====== Record set ======

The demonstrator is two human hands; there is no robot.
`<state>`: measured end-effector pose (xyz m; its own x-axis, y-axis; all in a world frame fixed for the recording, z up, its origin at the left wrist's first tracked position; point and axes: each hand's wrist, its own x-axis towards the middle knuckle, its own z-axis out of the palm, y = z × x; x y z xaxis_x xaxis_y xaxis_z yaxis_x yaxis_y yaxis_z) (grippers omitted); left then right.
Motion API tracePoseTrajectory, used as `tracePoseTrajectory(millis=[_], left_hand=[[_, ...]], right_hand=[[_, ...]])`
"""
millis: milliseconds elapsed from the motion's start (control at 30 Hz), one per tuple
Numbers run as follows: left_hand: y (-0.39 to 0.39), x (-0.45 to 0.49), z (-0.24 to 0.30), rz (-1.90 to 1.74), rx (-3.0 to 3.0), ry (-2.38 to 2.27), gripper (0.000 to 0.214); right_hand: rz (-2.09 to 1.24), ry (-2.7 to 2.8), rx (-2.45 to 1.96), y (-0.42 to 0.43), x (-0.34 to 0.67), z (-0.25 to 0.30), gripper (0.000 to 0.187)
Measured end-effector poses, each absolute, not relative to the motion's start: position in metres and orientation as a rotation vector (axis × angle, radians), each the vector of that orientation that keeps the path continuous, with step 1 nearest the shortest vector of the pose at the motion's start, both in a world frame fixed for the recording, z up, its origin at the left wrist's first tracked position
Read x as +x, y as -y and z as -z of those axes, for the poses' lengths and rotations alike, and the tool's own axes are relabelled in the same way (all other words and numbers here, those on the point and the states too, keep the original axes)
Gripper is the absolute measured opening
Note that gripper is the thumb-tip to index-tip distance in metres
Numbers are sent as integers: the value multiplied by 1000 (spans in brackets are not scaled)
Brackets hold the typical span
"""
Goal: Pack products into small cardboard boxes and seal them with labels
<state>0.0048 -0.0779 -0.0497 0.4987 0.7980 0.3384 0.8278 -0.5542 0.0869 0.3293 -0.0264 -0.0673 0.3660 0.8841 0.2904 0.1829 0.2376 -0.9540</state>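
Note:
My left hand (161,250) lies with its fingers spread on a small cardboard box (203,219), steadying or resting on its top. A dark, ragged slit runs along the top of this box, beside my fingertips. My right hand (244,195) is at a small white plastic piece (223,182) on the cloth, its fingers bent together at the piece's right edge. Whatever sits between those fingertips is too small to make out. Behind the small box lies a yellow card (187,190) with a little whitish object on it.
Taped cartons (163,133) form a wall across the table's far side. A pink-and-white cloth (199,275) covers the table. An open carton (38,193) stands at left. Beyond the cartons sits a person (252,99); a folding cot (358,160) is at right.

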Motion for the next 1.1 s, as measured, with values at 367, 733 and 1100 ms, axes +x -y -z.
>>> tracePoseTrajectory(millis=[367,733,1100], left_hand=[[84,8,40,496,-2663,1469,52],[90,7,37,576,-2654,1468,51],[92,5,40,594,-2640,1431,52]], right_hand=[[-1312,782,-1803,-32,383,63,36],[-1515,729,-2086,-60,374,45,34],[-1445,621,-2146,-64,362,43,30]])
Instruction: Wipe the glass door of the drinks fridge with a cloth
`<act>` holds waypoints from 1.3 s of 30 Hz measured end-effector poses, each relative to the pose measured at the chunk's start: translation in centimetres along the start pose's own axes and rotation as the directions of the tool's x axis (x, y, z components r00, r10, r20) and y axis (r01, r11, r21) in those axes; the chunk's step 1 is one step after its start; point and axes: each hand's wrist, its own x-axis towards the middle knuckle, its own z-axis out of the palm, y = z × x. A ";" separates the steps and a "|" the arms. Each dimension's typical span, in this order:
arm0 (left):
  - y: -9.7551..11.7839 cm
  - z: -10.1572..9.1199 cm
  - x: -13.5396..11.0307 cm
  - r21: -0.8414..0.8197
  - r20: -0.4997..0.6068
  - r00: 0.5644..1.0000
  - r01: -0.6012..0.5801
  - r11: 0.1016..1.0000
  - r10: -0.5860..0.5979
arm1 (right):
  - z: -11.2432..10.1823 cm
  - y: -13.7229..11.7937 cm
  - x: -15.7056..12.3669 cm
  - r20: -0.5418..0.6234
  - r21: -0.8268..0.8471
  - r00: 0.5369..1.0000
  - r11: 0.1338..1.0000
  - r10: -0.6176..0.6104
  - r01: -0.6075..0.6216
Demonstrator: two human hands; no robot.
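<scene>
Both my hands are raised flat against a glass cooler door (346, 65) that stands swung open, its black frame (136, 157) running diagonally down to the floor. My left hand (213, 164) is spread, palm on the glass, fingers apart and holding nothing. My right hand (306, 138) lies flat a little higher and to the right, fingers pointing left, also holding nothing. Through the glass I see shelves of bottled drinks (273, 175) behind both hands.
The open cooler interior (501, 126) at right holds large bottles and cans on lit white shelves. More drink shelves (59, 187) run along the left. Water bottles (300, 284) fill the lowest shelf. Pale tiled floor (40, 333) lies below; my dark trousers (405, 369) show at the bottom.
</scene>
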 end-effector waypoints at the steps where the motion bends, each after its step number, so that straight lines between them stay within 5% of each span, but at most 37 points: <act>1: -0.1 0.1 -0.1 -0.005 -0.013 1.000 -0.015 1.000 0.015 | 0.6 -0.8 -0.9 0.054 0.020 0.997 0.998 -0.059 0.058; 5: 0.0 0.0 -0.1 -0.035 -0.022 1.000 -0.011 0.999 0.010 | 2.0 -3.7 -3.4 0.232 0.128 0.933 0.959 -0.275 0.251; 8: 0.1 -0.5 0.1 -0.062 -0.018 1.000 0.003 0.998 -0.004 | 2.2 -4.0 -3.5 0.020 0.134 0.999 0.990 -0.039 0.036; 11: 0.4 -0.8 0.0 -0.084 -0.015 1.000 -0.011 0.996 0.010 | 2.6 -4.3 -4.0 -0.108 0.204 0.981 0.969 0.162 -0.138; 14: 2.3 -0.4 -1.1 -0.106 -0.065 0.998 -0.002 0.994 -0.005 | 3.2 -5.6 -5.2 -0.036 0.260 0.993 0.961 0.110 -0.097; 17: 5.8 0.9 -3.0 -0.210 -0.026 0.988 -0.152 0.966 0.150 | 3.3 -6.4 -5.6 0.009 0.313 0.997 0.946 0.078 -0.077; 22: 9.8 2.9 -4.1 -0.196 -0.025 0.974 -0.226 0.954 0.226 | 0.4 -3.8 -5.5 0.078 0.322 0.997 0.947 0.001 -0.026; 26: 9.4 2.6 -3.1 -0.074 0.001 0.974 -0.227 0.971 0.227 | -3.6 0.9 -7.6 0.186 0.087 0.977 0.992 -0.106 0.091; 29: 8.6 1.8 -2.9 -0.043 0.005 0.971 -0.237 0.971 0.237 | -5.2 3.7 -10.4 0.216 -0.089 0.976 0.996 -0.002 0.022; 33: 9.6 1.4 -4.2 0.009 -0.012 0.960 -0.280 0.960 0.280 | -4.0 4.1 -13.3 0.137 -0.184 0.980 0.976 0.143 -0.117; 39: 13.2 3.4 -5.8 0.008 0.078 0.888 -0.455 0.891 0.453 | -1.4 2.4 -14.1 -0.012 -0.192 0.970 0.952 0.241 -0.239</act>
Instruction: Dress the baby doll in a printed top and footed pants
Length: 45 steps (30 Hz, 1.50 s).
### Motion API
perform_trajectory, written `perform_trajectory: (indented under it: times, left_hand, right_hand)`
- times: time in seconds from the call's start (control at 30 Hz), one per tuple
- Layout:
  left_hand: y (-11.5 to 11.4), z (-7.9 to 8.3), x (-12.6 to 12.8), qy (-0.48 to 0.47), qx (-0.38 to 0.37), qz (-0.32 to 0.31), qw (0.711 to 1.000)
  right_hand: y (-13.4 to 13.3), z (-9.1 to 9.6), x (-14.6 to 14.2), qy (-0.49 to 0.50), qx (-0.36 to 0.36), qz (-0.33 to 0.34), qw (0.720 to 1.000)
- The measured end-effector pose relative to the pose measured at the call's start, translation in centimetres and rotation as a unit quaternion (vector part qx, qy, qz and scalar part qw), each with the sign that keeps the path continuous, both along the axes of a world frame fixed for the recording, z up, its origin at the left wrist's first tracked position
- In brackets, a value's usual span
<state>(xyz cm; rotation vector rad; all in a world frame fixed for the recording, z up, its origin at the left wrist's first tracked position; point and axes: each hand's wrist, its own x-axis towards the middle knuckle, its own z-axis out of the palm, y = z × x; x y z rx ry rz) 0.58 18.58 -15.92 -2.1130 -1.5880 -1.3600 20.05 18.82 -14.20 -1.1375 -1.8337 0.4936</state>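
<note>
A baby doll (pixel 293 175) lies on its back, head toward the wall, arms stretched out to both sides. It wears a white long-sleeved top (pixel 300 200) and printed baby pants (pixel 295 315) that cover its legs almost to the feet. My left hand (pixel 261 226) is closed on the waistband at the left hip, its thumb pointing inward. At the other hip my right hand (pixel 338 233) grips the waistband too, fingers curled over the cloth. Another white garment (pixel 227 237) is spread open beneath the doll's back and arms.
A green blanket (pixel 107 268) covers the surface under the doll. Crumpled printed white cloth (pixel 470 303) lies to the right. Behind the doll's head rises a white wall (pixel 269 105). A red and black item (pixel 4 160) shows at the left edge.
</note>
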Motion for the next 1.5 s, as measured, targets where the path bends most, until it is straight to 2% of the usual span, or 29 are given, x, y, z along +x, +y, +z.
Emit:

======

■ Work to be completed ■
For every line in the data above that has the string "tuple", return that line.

■ Solution for this problem ■
millis: milliseconds elapsed from the motion's start (control at 30 Hz), one per tuple
- times: time in seconds from the call's start (control at 30 Hz), one per tuple

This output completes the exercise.